Multi-GPU accelerated cellular automaton model for simulating the solidification structure of continuous casting bloom
Jingjing Wang,Hongji Meng,Jian Yang,Zhi Xie
DOI: https://doi.org/10.1007/s11227-022-04839-z
IF: 3.3
2022-01-01
The Journal of Supercomputing
Abstract:The continuous casting bloom is characterized by a large size and long process, leading to tremendous calculation. It takes a long time to simulate the solidification structure by the traditional sequential algorithm on the CPU which cannot satisfy the industrial demand for guiding the process. This study developed a multi-GPU-based cellular automaton model to accelerate the calculation.
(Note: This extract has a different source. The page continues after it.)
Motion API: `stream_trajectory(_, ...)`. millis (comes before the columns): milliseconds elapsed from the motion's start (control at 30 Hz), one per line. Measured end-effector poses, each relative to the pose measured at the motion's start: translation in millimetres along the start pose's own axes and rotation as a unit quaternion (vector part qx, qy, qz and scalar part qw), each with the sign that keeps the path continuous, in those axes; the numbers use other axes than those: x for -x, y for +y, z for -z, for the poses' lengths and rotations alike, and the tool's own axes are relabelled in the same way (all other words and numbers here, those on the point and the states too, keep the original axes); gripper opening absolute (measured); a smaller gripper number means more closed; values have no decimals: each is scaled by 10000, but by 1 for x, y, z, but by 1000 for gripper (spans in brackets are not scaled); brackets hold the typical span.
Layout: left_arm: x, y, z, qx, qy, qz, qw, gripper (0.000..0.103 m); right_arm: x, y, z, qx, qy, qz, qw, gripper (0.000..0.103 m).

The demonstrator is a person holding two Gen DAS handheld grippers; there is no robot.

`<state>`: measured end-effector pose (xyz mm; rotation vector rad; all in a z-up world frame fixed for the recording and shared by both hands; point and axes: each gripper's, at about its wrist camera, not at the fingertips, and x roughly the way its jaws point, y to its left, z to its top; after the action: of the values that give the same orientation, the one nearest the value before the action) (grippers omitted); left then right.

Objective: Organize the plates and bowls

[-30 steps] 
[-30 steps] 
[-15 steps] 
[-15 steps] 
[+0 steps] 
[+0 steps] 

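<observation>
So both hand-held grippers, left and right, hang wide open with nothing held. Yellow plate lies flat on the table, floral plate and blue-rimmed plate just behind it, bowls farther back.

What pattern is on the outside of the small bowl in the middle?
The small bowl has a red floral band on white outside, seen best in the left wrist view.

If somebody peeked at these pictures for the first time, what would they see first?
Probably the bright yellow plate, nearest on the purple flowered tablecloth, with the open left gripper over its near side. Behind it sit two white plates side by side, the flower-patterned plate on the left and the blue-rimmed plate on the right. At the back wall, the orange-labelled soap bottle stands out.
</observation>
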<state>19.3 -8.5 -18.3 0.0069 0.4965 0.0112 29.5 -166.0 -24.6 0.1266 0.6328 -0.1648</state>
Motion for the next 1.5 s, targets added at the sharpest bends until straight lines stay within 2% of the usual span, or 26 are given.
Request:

Firstly, a heterogeneous GPU-CA parallel algorithm was developed to optimize the calculation parallelism by eliminating the data dependency and data race among cells, where the capture process adopted a random-principle-based arbitration mechanism to determine which neighbor obtains the final capture right. Then, the multi-stream communication scheme was developed to overlap the calculation of the inner region and the data transferring and calculation of the halo region, hiding the overhead of data exchange between GPUs. Finally, the present model was validated by the analytical LGK model value, and it was applied to simulate the solidification structure of GCr15 in a certain steel plant. The simulation result shows a clear solidification structure with different crystal zone of columnar, equiaxed, and where the columnar transfers into equiaxed (CET). The proportion of crystal zone agrees well with the low-power images from field experiments with relative errors of 0.032%, 0.013%, and 0.025%. Also, the multi-GPU application can calculate the temperature distribution during the solidification process with the maximum relative error of 0.013% compared to the field data. Furthermore, in the case of owning the almost same calculation precision as a single-core CPU, the speedup of the present model is up to 700x, whereas the speedup of the CPU with 20 cores is only about 14.2x.